*** Opening Given material ***

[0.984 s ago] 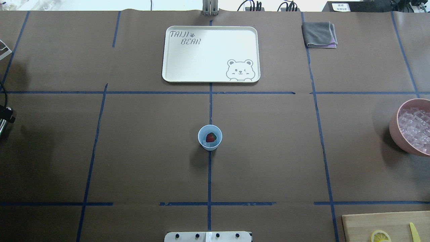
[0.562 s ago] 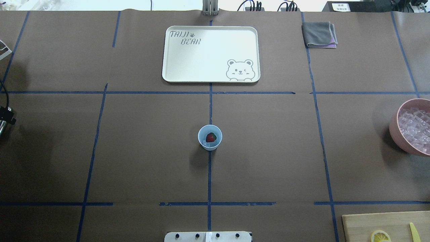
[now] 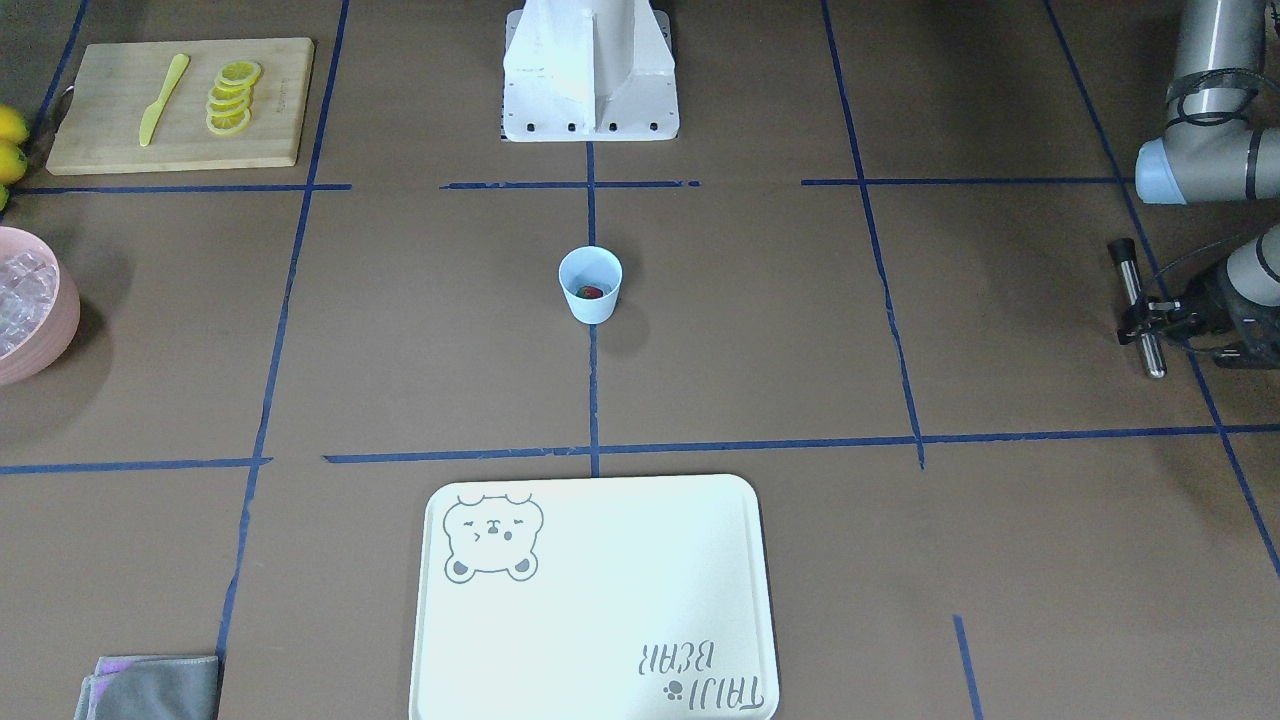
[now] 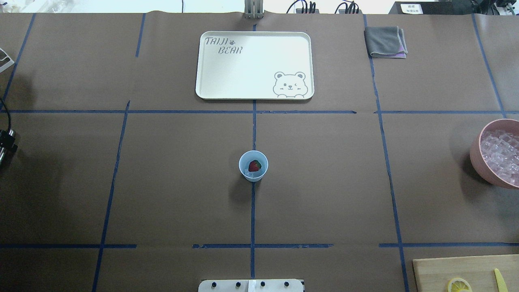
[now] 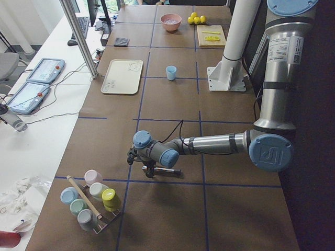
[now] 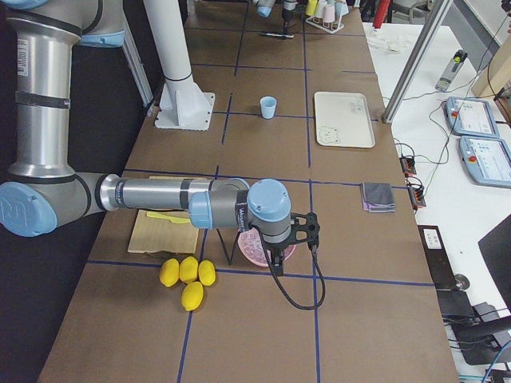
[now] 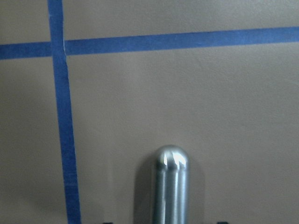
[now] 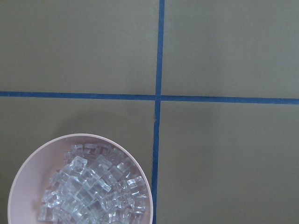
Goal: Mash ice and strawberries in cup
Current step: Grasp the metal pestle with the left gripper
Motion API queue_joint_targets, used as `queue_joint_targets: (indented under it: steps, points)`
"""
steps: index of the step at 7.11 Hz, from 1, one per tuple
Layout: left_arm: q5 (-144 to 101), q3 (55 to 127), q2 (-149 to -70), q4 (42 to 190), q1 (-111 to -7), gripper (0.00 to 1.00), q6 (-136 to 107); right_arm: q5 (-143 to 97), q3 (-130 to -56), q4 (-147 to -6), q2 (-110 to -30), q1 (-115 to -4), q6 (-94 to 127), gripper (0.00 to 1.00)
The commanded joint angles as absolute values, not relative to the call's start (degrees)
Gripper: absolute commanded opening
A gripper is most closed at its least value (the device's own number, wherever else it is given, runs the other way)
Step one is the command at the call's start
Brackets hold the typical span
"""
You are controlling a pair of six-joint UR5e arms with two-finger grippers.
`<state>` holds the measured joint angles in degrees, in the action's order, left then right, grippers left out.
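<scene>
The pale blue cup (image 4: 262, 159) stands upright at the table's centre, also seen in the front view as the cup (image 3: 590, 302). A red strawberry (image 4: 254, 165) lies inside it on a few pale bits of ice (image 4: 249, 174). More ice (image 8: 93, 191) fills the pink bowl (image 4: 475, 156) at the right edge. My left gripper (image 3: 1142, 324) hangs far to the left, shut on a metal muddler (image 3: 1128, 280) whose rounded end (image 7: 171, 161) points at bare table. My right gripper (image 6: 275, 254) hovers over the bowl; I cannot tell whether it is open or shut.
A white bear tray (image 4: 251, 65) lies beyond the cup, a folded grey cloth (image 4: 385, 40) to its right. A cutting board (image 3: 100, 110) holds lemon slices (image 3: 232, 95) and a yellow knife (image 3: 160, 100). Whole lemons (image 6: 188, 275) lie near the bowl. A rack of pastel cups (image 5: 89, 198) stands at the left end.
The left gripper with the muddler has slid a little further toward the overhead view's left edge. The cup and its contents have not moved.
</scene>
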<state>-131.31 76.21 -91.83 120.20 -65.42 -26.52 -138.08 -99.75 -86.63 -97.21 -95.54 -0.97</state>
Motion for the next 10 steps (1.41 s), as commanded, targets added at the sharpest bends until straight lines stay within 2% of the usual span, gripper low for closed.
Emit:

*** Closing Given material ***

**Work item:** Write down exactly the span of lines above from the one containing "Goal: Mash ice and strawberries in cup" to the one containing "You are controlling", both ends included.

**Written answer:**
Goal: Mash ice and strawberries in cup
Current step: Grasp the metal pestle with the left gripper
Motion API queue_joint_targets, used as `queue_joint_targets: (indented under it: steps, points)`
"""
steps: index of the step at 7.11 Hz, from 1, one per tuple
Layout: left_arm: q5 (-144 to 101), q3 (55 to 127), q2 (-149 to -70), q4 (42 to 190), q1 (-111 to -7), gripper (0.00 to 1.00), q6 (-136 to 107); right_arm: q5 (-143 to 97), q3 (-130 to -56), q4 (-147 to -6), q2 (-110 to -30), q1 (-115 to -4), q6 (-94 to 127), gripper (0.00 to 1.00)
The commanded joint angles as absolute values, not relative to the call's start (degrees)
Gripper: absolute commanded opening
A gripper is most closed at its least value (the device's own number, wherever else it is given, runs the other way)
Step one is the command at the call's start
Brackets hold the typical span
"""
You are controlling a pair of six-joint UR5e arms with two-finger grippers.

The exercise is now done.